Osceola County Developments

Kissimmee shopping center sale helps fund retirement dreams

Longtime property manager Charles Hasker sold the Cypress Trade Center this month for $2.1 million, allowing him to pursue his second Masters degree.

Charles and Nicholas Hasker got their start in the property management field as teenagers in St. Cloud, mowing lawns at their parents' trailer park on Lake Runnymede.

After selling the park, the brothers accumulated several small shopping centers - always focusing on centers with long-term, mom-and-pop tenants. That's what they liked about the Cypress Trade Center, a 25,000-square-foot strip in Kissimmee they bought from the original developer in 2001.

The 25,000-square-foot shopping center is just northwest of Kissimmee's Main and Vine street intersection.
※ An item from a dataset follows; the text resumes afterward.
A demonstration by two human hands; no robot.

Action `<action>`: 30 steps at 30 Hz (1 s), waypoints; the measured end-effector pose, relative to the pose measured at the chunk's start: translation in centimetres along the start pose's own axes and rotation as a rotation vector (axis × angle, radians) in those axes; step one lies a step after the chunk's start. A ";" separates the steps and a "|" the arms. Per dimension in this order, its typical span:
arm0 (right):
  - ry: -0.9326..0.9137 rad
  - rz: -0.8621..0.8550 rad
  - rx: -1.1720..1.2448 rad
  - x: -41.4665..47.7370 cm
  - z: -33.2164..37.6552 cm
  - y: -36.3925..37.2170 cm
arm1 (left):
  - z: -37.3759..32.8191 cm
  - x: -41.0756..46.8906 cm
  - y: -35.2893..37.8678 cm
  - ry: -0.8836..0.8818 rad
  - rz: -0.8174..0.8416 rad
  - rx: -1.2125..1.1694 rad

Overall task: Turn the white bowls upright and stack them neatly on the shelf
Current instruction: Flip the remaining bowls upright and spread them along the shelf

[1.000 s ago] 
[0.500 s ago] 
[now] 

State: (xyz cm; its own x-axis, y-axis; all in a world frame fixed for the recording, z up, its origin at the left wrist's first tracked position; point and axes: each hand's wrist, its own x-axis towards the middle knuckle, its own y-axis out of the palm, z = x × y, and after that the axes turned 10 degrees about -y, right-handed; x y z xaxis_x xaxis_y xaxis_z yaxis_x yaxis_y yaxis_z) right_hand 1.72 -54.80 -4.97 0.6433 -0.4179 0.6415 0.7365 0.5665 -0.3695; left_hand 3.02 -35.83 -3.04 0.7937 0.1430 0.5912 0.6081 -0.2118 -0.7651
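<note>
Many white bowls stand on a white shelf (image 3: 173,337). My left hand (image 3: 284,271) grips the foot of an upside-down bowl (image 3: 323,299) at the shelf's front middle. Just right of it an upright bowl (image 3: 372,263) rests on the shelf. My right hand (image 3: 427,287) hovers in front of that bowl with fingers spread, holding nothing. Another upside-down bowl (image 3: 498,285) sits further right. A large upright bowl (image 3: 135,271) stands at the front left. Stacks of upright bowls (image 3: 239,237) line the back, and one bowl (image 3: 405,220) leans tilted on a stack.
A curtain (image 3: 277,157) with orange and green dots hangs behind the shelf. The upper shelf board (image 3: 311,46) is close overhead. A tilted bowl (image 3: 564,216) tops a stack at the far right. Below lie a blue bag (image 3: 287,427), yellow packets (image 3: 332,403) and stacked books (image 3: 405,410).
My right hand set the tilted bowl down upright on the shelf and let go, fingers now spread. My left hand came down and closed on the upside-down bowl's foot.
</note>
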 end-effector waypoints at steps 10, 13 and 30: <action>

Hialeah investor Rodolfo Minaya paid cash for the center.

"Five of our tenants have been at the property for 25 years," Charles Hasker told GrowthSpotter on Friday. "The average for the entire center is eight years, and we were always at least 93-percent occupied, usually 100 percent."

Hasker said they never sought to lease to national retailers. "I don't like to deal with big corporations - you only ever talk to the lawyers," he said.


After more than 40 years in the real estate business, the brothers decided to sell their assets and retire. Charles Hasker fulfilled his dream of going to college, graduating from UCF with a degree in English. He's now pursuing his second master's degree and teaching English Literature at Daytona State College.

The Cypress Trade Center was their last divestiture. They listed it with Patrick Bermin, a retail specialist with Cushman & Wakefield's Tampa office.

"We listed it in December (2015)," Hasker said. "He told us it would sell within a year, and it did."

Dominican investor Rodolfo Minaya paid $2.1 million cash through a Hialeah-based affiliate, Senda Group, for the 4-acre property at 101 W. Cypress St., just north of Vine Street.

BLive Real Estate broker Oscar Rodriguez has represented the Minaya family in several acquisitions, and he manages their properties. He said the family is still in the market for retail plazas in the Orlando/Kissimmee market.

"They like the mom-and-pop businesses," Rodriguez said. "When you don't have national companies, there's a little bit higher cap rate. It's harder to manage, but it's a higher return."